Task item -> After finding the line with "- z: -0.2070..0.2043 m" in the data below, set down exactly each line through the one with "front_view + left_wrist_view", inclusive, and stop there.

Source records
+++

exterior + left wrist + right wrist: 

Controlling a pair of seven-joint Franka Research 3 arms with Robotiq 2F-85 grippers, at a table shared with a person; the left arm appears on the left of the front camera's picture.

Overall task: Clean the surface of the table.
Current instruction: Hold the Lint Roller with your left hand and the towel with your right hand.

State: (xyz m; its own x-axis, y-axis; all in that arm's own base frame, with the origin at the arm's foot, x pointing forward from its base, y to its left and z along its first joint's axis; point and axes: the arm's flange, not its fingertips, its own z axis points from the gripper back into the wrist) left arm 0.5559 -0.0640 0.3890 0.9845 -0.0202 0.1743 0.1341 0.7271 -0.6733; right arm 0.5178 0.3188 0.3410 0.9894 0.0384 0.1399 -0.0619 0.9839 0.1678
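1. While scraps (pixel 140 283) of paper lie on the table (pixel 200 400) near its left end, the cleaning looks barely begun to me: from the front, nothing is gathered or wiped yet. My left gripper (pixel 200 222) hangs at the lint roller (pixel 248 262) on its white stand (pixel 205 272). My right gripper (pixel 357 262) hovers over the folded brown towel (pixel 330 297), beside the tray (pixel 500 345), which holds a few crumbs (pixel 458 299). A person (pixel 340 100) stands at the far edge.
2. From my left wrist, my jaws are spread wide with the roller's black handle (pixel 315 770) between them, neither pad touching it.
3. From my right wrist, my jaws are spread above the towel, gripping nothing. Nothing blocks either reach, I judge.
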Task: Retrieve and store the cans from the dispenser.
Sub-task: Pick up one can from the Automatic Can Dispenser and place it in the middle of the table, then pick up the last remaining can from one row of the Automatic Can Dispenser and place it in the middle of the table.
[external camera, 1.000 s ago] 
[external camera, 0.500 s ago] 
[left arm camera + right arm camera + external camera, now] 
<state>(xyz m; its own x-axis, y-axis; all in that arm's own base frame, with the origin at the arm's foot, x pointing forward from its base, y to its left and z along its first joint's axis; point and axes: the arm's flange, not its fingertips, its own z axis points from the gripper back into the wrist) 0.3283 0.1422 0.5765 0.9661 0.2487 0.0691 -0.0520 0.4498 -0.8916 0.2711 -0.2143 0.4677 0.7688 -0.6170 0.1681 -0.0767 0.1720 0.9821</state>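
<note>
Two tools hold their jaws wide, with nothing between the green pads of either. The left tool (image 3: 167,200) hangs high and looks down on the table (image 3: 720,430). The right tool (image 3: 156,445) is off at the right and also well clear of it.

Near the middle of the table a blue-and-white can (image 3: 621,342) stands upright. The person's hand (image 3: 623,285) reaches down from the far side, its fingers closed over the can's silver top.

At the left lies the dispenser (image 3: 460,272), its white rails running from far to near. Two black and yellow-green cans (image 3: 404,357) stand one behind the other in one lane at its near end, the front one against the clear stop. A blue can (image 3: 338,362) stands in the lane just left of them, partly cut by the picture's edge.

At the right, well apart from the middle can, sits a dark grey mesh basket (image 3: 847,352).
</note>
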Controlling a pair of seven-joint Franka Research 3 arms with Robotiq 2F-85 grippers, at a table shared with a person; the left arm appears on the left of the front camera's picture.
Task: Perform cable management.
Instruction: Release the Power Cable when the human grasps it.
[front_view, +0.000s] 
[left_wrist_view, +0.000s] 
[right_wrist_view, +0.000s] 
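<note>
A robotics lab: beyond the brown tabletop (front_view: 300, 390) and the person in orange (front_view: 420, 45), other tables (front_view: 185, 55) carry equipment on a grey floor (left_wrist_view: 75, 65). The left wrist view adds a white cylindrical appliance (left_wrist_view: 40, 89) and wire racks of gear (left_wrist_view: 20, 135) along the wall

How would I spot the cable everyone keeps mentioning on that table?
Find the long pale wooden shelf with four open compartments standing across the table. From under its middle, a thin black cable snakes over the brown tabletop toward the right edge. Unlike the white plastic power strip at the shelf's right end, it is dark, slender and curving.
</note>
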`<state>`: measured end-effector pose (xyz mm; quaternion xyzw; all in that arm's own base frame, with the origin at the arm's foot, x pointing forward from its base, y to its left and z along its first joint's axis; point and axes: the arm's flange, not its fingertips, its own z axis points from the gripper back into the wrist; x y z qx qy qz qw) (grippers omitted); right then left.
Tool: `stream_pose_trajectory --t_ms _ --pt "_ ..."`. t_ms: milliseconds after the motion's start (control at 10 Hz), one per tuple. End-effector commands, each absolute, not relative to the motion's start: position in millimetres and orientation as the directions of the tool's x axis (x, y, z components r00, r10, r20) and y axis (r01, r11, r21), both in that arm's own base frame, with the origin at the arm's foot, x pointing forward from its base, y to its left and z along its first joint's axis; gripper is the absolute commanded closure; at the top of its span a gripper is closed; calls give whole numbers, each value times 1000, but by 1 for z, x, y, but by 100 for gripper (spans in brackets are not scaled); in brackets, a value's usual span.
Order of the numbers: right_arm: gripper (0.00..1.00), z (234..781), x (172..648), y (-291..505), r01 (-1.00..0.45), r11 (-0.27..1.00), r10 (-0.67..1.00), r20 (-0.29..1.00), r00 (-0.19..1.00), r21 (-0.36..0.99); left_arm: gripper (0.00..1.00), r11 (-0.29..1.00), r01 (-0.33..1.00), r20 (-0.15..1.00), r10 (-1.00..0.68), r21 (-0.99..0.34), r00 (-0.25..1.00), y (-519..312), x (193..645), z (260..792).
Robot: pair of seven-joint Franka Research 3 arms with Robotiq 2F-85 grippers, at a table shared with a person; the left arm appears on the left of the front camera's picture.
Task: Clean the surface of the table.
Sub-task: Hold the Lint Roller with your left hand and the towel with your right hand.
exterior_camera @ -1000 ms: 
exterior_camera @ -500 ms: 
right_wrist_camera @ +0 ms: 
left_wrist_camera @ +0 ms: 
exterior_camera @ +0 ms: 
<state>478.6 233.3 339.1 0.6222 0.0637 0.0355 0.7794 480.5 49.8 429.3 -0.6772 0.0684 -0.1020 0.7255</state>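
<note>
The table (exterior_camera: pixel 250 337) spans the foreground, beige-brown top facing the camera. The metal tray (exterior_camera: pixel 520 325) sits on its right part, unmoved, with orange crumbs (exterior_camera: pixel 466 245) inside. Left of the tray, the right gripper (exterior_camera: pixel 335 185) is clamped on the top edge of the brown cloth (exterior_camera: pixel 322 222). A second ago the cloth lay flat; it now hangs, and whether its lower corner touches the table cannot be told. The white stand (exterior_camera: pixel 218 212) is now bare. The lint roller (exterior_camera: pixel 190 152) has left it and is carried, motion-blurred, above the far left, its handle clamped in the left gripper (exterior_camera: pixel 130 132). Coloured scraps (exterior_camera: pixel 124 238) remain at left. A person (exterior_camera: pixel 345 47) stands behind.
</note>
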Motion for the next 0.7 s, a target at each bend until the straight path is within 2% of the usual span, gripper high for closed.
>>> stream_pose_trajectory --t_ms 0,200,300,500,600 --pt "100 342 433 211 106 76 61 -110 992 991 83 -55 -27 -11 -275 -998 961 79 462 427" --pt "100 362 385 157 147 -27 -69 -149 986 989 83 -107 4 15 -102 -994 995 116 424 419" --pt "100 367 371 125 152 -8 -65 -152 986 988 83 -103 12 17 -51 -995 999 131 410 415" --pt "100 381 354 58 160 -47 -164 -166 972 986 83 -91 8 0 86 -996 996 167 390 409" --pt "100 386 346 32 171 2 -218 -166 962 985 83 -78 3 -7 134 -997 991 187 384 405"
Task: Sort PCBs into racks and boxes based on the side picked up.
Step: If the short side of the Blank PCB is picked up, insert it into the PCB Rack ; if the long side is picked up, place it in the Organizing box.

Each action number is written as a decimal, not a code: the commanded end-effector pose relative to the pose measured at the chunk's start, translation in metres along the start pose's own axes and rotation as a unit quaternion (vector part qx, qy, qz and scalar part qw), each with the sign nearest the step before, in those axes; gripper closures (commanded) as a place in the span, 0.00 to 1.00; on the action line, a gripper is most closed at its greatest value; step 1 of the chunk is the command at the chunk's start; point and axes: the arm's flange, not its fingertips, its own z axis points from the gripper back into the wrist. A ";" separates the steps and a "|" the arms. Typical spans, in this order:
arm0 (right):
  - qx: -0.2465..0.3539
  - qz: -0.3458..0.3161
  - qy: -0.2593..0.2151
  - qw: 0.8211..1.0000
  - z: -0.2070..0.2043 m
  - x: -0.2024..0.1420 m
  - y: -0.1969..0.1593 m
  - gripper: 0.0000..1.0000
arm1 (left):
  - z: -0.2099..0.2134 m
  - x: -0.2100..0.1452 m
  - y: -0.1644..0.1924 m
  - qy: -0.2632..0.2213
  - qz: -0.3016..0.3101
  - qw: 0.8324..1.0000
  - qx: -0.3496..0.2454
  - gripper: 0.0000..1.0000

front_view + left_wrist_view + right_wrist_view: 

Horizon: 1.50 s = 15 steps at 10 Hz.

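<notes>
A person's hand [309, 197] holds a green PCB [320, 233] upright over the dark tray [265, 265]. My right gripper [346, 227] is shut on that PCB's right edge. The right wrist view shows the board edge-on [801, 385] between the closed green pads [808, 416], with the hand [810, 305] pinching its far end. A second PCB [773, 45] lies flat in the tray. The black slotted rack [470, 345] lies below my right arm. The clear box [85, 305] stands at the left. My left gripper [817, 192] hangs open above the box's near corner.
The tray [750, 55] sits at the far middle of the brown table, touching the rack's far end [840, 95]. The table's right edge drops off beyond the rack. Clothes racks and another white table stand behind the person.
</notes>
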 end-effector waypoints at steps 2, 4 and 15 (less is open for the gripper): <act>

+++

Answer section ->
  - z: -0.2070..0.2043 m
  - x: -0.2024..0.1420 m
  - y: -0.1969..0.1593 m
  - gripper: 0.0000..1.0000
arm1 (left):
  - z: -0.2099..0.2134 m
  - x: -0.2100..0.1452 m
  - y: -0.1644..0.1924 m
  - qy: -0.2632..0.2213
  - qz: -0.3016..0.3101
  - qw: 0.8324..1.0000
  - qx: -0.3496..0.2454
  - gripper: 0.0000..1.0000

front_view + left_wrist_view + right_wrist_view: 

This exercise requires nothing more.